Alcoholic families live in a state of crisis which has become normalized. Maybe the most pathogenic factor in alcoholic families is the denial of the reality of the deviant drinking and its impact on the children. In many situations, the parents are not only suppose to be the “buffer” – standing between the child and the trauma, being a protective shield, but in these families the parents are the agents inflicting pain, also. Living with both the constant unpredictability of the alcoholic parent and the detachment of the co-dependent parent – who is preempted by the stress, is difficult enough for any adult who has a fully developed defense system. But, a child needs to employ massive amounts of energy merely to survive, so this puts their “normal” development process on hold. Which the end result will leave a child who is 5 feeling like they are 30, and 30 years old feeling like they are 5. Moz & Dwinell find 3 outcomes of Children of Alcoholics: 1) individuals who literally succumb to their destructive influences of their childhood through suicide, insanity or through being incarcerated most of their lives, 2) is individuals who use massive amounts of denial, repression, projection and other defenses to function but do so in a  restrictive way. Their lives replicate their lives of their childhood, and 3) is the ones that can re-experience the pain of the original trauma and work through it.

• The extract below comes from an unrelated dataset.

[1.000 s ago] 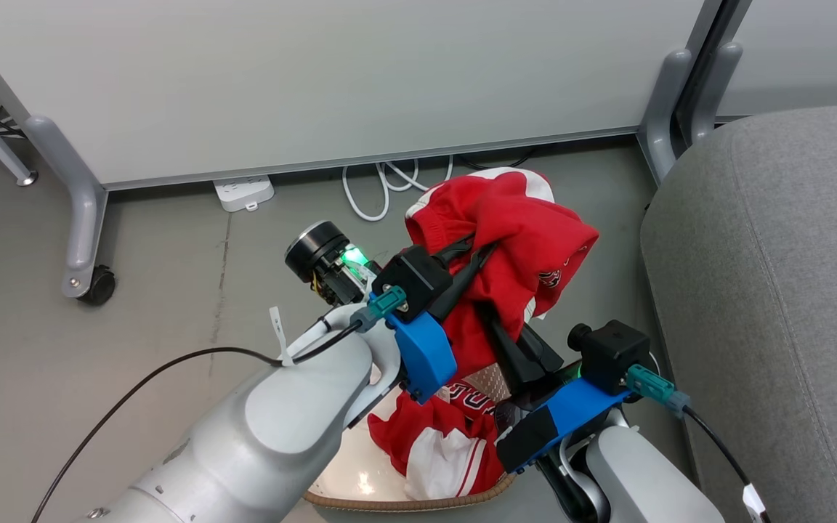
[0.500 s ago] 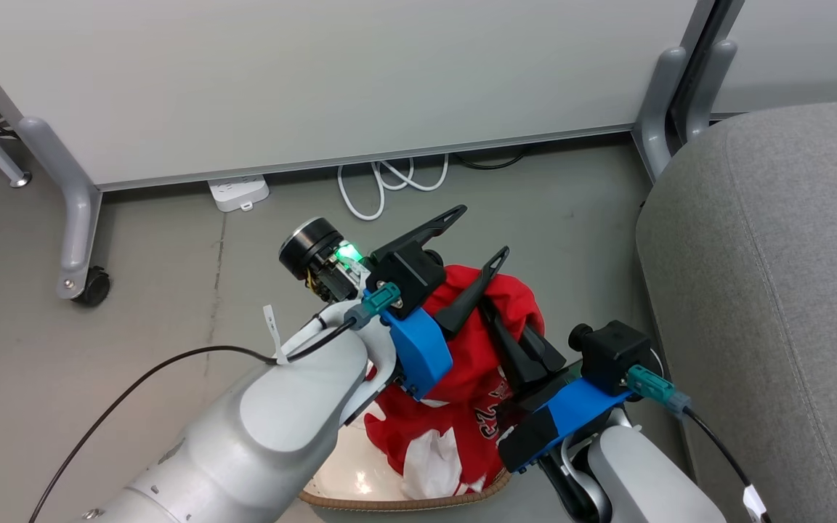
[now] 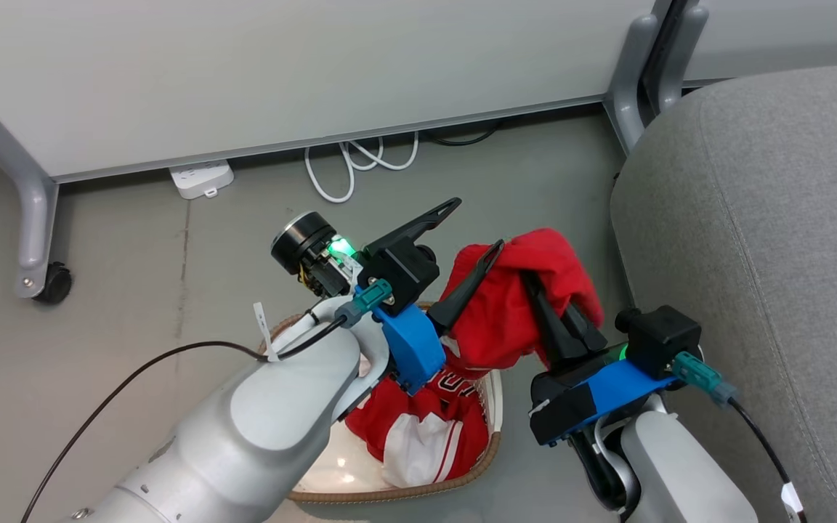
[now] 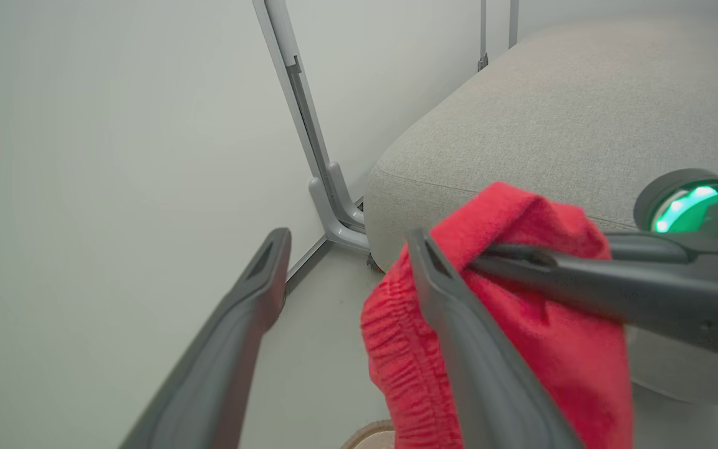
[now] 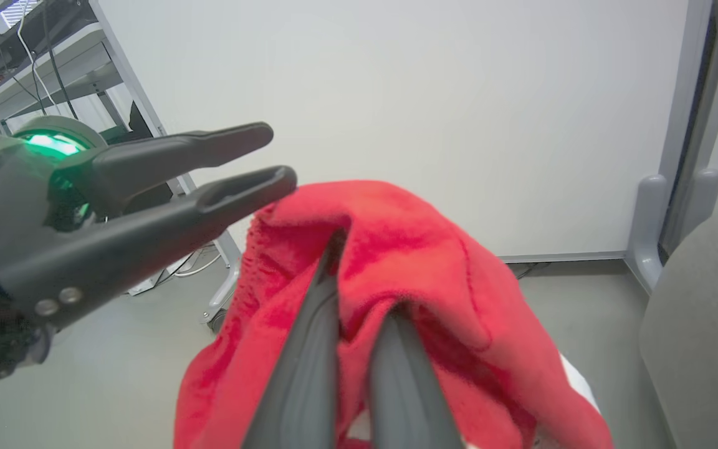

This tells you that victims can become alcoholics themselves, also workaholics or drug addicts. They tend to have low self-esteem, feel isolated and lonely, will have trouble with relationships and difficulty trusting people. Usually, children of alcoholics can’t just go and have a “normal” life, they get bored because there is no chaos or that horrible excitement. Most of them only feel something when there is a crisis, when no crisis appears they create one. Some believe that once they leave that environment their troubles will disappear, as Suzanne Somers thought. It isn’t true; it is just repressed. Everyone’s childhood is their training ground for life. Silence is deadly. Emotional freedom depends upon breaking the bonds of silence and to gain this freedom victims, such as myself, must find the courage to speak truthfully about their experience. When Suzanne Somers wrote her book, Keeping Secrets in 1988, there were an estimated 28 million Children of Alcoholics in the U.S. alone. As Suzanne, I also wanted to speak for the millions of children that hide in their closets late at night, the millions of children who suffer violence, emotional and physical abuse because of alcohol, the millions of children who feel ashamed and who don’t learn at school because they are exhausted physically because the alcoholic kept the family awake the night before, the millions of children who endure the humiliation and embarrassment of living with a drunk they also call “mom” or “dad”, and the millions of children of alcoholics that have not yet found their way to move on and break the cycle and code of silence of alcoholism.